Zの代金を払って、とって返せば何とか間に合う。
『おっけー☆待ってな、ローズ』
オレは湾岸線を走り、ローズの働いているバーを目指した。
次の信号を右折すると、ローズの店だ。
オレはZを駆り、1ヶ月ぶりにバーに戻ってきた。
黒一色のスーツ姿で、軍用のかばんを抱えて店のドアを開いた。
店の女の子が、いらっしゃいませと言う。『いらっしゃいました♪』とオレが返す。ローズはどこだ?いた!男性スタッフのカウンターにもたれかかって笑顔をオレに向けて来た。
ローズ……!!
テーブルにつくと、すぐに彼女がやって来た。久しぶりの挨拶もそこそこに、オレは彼女を脇からしっかりと抱えこんだ。そして言った。

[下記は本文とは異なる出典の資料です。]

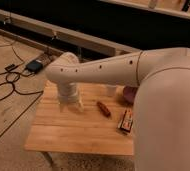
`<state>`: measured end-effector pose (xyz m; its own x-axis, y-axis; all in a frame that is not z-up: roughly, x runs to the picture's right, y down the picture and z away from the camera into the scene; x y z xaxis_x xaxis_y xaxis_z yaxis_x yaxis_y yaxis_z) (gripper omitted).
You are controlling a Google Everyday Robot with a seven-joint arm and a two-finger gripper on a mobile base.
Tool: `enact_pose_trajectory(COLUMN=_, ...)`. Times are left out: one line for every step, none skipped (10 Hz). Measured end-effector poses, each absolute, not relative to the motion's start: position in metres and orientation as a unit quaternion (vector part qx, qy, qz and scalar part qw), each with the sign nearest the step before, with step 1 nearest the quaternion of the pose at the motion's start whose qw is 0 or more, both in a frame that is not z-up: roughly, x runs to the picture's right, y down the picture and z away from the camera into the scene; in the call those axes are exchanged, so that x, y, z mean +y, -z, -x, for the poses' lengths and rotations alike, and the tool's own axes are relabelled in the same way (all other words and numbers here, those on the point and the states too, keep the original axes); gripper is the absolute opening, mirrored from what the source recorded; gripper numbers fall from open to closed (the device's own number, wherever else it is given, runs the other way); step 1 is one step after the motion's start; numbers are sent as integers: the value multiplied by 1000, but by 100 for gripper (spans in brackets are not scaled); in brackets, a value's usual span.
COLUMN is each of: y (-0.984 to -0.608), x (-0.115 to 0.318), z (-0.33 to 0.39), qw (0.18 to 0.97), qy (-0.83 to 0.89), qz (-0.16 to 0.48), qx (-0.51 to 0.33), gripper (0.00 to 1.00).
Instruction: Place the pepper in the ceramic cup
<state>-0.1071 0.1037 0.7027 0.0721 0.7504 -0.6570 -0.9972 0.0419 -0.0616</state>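
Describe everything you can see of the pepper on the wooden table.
The small, slender reddish-brown chili pepper lies flat near the middle of the light wooden table, slanting from upper left to lower right. It looks whole; only the tabletop touches it. The robot's white hand hangs just picture-left of it, apart; a flat orange-and-dark packet lies apart at its lower right.
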Motion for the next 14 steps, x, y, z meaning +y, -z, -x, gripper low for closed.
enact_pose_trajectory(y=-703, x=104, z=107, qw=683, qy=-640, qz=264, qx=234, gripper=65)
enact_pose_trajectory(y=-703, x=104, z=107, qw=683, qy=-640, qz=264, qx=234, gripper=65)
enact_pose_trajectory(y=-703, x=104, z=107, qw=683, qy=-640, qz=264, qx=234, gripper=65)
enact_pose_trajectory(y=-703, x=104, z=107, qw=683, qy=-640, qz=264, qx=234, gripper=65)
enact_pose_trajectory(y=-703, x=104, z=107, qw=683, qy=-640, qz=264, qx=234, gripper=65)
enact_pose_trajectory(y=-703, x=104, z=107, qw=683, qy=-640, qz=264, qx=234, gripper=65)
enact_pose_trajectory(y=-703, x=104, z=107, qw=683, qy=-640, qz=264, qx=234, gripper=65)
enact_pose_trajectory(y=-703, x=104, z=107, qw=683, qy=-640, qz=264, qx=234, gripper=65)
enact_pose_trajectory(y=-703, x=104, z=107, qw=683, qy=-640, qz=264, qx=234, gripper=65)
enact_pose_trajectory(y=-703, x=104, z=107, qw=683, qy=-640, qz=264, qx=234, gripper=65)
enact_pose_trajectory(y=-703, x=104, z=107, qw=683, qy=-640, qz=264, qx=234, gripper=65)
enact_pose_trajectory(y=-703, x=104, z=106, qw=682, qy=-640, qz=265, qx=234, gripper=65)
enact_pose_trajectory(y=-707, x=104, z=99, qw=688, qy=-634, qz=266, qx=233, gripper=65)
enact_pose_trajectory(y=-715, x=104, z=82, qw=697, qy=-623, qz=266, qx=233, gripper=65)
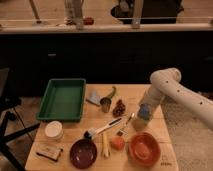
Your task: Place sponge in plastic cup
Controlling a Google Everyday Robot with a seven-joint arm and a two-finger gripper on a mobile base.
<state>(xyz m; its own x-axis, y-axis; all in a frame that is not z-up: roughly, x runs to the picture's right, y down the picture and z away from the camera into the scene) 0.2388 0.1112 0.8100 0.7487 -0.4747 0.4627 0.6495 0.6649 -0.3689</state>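
Note:
The light-blue sponge (144, 113) sits at the tip of my gripper (144, 111), near the right edge of the wooden table (75, 127). The gripper hangs from the white arm that comes in from the right and appears shut on the sponge. The small translucent light-green plastic cup (139, 122) stands directly under the sponge, partly hidden by it. Sponge and cup look very close together; I cannot tell whether they touch.
A green tray (62, 99) lies at the back left. A grey-blue triangular piece (94, 96), a green pepper (111, 92), a dark metallic cup (105, 104) and dark grapes (119, 107) sit mid-table. In front are a brush (102, 129), an orange bowl (145, 148), a dark bowl (83, 152) and a white bowl (53, 130).

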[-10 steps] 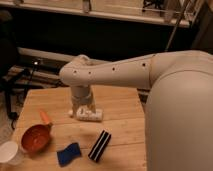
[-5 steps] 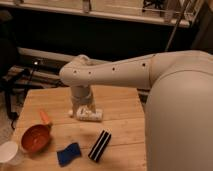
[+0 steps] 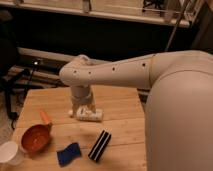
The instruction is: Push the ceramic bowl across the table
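Note:
The ceramic bowl is small, round and glossy orange-brown. It sits at the front left of the light wooden table. A thin orange carrot lies against its far rim and a white cup stands just left of it. My gripper hangs from the white arm over the middle of the table, to the right of and beyond the bowl, apart from it. It is right above a white bottle lying on its side.
A blue cloth-like item and a black-and-white striped box lie near the front edge. The large white arm covers the table's right side. A dark chair stands at the left, a dark gap behind.

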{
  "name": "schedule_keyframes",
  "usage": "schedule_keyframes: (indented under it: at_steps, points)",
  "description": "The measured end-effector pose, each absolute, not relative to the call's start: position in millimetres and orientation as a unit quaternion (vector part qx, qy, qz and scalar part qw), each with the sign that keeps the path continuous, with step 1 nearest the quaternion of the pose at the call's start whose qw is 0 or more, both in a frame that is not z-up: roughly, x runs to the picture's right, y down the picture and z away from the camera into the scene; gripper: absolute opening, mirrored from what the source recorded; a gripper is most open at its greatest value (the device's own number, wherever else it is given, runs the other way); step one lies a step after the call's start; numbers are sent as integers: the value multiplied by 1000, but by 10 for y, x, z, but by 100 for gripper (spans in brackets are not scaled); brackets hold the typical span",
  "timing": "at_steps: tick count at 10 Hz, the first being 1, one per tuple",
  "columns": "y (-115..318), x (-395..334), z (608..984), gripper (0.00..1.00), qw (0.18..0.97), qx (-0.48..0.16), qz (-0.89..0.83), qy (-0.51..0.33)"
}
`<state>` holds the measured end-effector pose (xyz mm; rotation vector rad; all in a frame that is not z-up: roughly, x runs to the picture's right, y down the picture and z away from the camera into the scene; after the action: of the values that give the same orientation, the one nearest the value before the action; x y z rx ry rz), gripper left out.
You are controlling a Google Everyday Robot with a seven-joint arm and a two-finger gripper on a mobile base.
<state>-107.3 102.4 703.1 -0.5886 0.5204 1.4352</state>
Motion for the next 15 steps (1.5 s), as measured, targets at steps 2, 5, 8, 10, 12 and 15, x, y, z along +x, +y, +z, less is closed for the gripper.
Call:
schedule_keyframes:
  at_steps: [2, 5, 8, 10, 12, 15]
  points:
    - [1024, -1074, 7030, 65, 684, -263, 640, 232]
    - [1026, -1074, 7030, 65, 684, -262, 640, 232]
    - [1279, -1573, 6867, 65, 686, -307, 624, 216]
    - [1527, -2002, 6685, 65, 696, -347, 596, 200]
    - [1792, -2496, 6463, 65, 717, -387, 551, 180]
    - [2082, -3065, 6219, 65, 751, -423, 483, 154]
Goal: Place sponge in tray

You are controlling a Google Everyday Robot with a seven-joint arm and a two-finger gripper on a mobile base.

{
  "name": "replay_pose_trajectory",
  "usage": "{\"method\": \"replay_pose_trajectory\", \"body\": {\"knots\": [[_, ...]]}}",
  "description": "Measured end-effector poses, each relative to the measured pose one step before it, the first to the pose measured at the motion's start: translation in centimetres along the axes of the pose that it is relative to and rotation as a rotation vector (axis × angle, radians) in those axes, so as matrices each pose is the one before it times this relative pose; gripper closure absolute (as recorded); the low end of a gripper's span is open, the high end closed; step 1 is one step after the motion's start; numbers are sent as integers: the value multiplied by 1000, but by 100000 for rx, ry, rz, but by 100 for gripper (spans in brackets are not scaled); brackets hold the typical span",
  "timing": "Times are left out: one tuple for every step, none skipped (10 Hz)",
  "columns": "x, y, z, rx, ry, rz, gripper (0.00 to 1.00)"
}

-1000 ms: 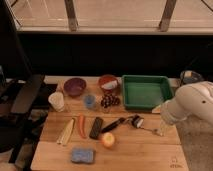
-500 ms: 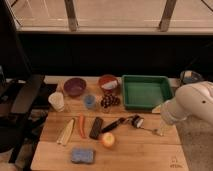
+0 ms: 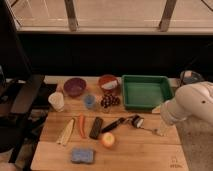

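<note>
Seeing soft blue-grey rectangular sponge point(image 3: 82, 155) at front edge of wooden table point(image 3: 150, 152), large green plastic tray point(image 3: 146, 91) back right. Located gripper point(image 3: 161, 131) near table's right edge; can't tell grip state.

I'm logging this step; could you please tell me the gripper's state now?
Gripper: cannot be told; it is at the right edge of the light wooden table, apart from the blue-grey rectangular sponge.

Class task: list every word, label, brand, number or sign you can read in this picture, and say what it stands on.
No text can be read.
Small dark mark near the front right corner of the table: too blurred to read.
The sponge, the tray and the gripper, at the table's right edge in front of the tray: no lettering visible.
</note>
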Motion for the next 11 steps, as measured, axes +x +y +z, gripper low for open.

『もしも帰って来なかったら、比国まで捜しに行くつもりだったよ』と…。本気だ。飲み代貯めれば…渡航費にはなるだろう。
ちょっとしたサプライズもあった。ローズはオレに、土産を買って来てくれていたのだ。…それはスラッシュ模様の入った、水色と紺色のネクタイだった。
『ありがとうローズ!!』感激して、オレは彼女の肩を抱く。ローズは笑顔を絶やさない。
オレは一つ、今までと違うことに気付いた。
それは、触れられるのをあれほど嫌がっていた彼女が、彼女の方から身を寄せている。
彼女の香りが、家に帰った今でも体のあちこちに残っている。
ローズが他の客の指名を受け、テーブルを離れた。これは仕方ない。彼女はこの店で、1・2を争う人気なのだ。
ヘルプの女の子と、当たり障りのない話しをしつつ、ローズが戻ってくるのを待つ、カラオケも何曲か歌った。
戻ってきたローズが、リクエストをオレに伝える。「いつもの、ね♪」
それは、WANDSの
『愛を語るより、口づけを交わそう』だ。誕生日にCDをプレゼントして以来、彼女のお気に入りの曲になったらしい。
『夢から覚めて…寝ぼけたふりでキミをきつく抱きしめた』
オレも、ローズを抱きかかえている。
『愛を語るより、口づけを交わそう。互いの心に炎ともすように』
ローズの心にも、少なからず炎が灯ったのかもしれない。触れた体は離れようとしないから……。